Dan Hall, one of the authors of the letter to former Interior Secretary Sally Jewell that set off the federal investigation, agreed on the need for the park to create a method for outside oversight and feedback. That could take the form of a committee of non-park stakeholders that consults with park officials on an annual or semi-annual basis, he said. Many in the river community have been around much longer than most park employees and have valuable institutional knowledge, he said.
While acknowledging the hard work and dedication of park staffers, Hall said he hasn't seen any sort of attempt by the park to open up its process to what he called “real checks and balances.”
Christa Sadler, who has been a river guide in the Grand Canyon for 30 years, was also a supporter of outside monitoring and feedback.
She added that she'd like see personnel working with the river unit who understand and are supportive of the missions of research, education and resource-related trips.
“That was one of big problems we had was people who were running the river district who were law enforcement rangers and that was all they cared about,” Sadler said.
As far as whether the park’s changes will do enough to address the sexual harassment and workplace hostility that sparked the investigation, Sadler said that’s a much larger issue.
“That is going to take something different than just reorganizing the river unit,” she said. “It’s going to take a sea change in the way we see our fellow workers, the way we look at power, the way we see the relationship between men and women. It’s a much bigger cultural thing.”
RIVER OPERATIONS POSTER DISPLAY from Community Conversation event with Grand Canyon National Park Supt. Lehnertz, July 11, 2017
Grand Canyon National Park’s River Operations will serve and strengthen the mission of the National Park Service through the protection and stewardship of natural and cultural resources, and through the education of and advocacy for employees and park visitors.

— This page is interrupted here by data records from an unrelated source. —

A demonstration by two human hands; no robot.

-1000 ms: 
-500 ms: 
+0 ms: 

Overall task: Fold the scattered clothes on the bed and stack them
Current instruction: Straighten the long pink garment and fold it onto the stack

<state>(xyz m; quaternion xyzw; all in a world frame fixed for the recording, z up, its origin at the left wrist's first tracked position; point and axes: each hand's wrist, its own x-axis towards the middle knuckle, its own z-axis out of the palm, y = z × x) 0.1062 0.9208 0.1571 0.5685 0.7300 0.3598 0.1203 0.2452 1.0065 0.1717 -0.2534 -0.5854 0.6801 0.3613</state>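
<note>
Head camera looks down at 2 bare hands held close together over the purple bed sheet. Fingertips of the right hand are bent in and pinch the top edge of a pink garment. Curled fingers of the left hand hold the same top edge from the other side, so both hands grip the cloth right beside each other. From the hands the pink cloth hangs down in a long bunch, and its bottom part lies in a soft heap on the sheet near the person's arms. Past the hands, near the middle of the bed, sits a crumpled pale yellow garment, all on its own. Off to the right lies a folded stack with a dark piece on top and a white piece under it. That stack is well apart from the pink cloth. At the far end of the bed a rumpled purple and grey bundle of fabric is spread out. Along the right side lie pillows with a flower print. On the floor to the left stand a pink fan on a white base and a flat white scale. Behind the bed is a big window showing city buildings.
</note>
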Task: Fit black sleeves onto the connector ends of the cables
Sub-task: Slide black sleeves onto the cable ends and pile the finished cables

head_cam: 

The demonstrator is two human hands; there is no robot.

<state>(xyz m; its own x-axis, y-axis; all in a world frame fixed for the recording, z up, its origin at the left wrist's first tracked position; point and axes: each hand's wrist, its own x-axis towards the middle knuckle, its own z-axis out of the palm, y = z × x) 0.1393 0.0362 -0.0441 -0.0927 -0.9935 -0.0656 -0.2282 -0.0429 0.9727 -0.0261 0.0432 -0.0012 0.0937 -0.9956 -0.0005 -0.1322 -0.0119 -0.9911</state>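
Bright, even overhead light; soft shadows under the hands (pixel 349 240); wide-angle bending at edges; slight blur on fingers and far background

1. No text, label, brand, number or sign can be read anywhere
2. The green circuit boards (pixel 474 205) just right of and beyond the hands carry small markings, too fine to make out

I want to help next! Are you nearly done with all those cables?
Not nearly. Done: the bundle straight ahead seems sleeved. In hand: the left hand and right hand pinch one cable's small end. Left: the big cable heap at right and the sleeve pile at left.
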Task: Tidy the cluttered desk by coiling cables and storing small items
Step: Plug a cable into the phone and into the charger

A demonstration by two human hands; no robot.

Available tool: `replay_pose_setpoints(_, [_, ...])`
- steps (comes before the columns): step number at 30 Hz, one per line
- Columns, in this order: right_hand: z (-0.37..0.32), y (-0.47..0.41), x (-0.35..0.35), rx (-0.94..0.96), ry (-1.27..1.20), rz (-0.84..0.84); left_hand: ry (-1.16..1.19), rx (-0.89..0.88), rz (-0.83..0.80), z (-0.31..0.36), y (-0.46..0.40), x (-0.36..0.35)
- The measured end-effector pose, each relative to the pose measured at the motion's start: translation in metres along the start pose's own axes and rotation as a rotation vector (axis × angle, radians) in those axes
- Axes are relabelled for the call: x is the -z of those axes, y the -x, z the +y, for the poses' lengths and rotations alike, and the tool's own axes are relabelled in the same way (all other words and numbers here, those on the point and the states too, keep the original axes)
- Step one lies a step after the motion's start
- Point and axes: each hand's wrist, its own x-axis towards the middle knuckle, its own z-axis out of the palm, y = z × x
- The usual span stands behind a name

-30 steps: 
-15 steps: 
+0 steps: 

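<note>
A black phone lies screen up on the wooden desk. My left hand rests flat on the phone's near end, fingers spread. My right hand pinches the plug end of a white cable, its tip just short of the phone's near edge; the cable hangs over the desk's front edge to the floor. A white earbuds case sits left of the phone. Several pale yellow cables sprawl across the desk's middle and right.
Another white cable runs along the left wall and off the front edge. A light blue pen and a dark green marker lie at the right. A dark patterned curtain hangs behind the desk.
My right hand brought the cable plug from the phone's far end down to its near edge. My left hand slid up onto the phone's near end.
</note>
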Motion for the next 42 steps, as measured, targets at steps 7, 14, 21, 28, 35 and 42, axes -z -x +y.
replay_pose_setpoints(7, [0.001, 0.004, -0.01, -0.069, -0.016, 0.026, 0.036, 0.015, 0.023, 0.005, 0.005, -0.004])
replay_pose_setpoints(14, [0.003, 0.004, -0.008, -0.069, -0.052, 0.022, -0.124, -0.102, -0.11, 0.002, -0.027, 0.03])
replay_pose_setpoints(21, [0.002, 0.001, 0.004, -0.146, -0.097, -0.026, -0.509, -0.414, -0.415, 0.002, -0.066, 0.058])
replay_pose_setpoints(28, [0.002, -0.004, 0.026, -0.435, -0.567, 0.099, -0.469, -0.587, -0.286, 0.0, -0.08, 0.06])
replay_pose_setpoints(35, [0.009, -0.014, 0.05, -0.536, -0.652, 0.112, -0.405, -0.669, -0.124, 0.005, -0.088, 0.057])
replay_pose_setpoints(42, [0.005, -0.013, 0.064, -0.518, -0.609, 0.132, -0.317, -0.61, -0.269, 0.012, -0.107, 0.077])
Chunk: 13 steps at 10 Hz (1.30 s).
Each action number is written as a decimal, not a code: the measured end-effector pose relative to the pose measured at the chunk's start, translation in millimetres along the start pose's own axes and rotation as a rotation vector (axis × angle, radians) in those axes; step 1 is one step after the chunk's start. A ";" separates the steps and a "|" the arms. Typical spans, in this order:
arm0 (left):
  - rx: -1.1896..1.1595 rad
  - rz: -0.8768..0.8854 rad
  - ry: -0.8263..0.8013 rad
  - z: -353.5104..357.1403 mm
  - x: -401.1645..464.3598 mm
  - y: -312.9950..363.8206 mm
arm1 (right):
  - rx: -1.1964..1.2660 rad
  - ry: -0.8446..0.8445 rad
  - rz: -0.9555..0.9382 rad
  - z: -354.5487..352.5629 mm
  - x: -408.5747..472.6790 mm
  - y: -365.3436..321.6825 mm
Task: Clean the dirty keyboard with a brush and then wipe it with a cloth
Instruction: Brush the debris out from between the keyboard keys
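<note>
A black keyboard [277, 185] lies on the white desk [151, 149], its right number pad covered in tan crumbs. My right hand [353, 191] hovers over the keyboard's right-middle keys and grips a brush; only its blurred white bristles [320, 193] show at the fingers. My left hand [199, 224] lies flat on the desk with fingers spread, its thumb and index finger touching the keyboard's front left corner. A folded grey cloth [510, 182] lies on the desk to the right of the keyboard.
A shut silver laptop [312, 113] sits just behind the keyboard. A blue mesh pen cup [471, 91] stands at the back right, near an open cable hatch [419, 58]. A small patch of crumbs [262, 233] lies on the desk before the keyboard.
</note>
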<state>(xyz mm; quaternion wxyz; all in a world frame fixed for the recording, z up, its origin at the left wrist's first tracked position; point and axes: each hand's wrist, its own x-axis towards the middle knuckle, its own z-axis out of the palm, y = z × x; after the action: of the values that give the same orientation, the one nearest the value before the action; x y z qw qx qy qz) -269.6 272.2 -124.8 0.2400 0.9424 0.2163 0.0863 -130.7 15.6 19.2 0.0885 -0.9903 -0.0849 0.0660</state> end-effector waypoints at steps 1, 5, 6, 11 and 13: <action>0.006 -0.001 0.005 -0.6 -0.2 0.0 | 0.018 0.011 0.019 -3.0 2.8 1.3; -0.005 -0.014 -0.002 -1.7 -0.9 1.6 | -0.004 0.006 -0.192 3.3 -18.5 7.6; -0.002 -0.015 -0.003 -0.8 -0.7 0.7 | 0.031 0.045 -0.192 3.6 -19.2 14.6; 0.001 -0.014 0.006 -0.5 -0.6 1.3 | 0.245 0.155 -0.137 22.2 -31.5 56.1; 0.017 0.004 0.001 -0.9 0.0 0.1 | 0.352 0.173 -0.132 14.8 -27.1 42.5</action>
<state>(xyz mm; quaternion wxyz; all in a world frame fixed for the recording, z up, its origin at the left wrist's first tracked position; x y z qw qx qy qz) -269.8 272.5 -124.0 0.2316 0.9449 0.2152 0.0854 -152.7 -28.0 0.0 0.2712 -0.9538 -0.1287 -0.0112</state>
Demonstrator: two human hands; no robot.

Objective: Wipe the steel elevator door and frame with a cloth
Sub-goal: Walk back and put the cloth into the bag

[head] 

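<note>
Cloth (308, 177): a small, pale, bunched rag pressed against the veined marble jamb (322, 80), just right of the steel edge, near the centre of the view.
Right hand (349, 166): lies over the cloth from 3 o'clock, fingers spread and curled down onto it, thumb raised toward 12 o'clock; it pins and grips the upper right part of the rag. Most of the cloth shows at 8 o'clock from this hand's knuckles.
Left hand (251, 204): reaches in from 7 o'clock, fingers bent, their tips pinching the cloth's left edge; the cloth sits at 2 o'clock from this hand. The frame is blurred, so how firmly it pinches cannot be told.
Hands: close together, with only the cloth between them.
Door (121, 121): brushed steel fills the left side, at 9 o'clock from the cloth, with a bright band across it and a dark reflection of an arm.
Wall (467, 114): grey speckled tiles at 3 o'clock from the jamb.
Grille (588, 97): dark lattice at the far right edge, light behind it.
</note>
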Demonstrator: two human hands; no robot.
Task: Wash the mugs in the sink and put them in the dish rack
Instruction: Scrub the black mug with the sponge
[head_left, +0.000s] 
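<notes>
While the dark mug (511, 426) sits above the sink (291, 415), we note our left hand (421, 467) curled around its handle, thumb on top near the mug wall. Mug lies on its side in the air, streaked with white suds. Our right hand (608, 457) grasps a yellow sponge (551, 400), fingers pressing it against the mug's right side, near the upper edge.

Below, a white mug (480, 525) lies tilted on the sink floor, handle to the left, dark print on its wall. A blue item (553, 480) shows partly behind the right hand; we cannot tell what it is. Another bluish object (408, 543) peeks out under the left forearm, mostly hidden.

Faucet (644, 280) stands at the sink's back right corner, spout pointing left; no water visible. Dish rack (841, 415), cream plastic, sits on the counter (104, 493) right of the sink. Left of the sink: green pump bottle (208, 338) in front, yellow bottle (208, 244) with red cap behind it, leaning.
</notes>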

River Operations Employees and all NPS employees on river trips will achieve their mission by:
- · Practicing the highest standards of professionalism, and
- · Using best management practices and current scientific research.
The future River Operations will be primarily NPS-led with some support from contractors. Objectives for mission-driven work on the Colorado River include:
- · Supporting public access through private, commercial and non-commercial permits
- · River safety and emergency response
- · NPS employee river knowledge, skills and abilities
- · Stewardship of natural and cultural resources
- · Education and youth involvement
- · Logistical support for infrastructure maintenance and repair
- · Strengthening tribal relationships
Timeline for Implementation of River Operations:
- July 2017 – input from employees, Community Conversation, and Park Senior Executive Team input
- August 2017 – Finalize recommendations for Regional Director and Superintendent decision on river operations
- Late summer 2017 – River interdisciplinary team selection from Park staff
- Fall 2017 – River IDT reviews all 2018 river trip requests and sets up calendar with approved trips.
- Winter/Spring 2018 – Hire River Operations staff
- Fall 2018 – Annual evaluation of NPS river operations
- 2017 – 2020 – Transition from primarily contracted NPS trips to primarily NPS-led river trips. Contracts will continue to be utilized for some full NPS trips and services related to trips such as food buys, shuttles, and/or boat operators.